The film is rather real, almost in a painful reality of postmodern relationship way. The film’s narrative is as fragmented as life is. There are disagreements, indecisiveness, renegotiations, frustrations and realizations which surround the relationship of Nicole and Charlie. The film’s narrative, like their decisions and opinions, changes itself repeatedly. It’s fragmented and keeps things real. It muses on the painful surreal moments, on the feelings of being ripped-open and broken down on the floor in the middle of the day.
It doesn’t present a simple narrative because like the real life, nothing happens in a ‘said and done’ way. The incoherence parallels what a life after a separation-decision is like. You get lost in the ways a person was when you fell in the love with the first time and countlessly and continuously try to convince yourself to find your way back again. But just like real life, that doesn’t happen. The characters eventually get divorced and move on. Things get smoother and trick-n-treating doesn’t have to happen twice for their son. They learn cordiality and affection, in a ‘I could grab you and kiss you right now if I could, but we’ve finally reached this place and I am too scared to take a chance’ kind of way.
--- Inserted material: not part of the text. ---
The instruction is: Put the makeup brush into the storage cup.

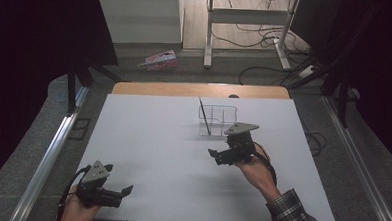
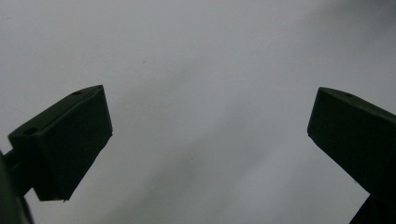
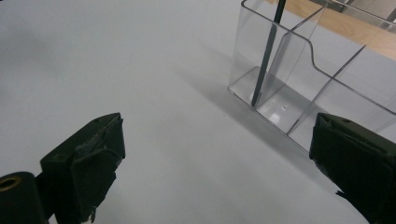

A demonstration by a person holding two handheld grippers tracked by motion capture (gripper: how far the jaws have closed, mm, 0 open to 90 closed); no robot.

But I did hope for a good ending, at least for the sake of Charlie and Nicole’s love which lingers in the air, thick as a knife, throughout the movie. It’s one life. Screw the past, screw the efforts and excruciating pain of divorce and the separation journey because if you could gather 20 seconds of deep courage to rip the walls apart for your love and your family, you should. It’s only one life and a precious love, you know. How could you let anything come between it, let alone yourself?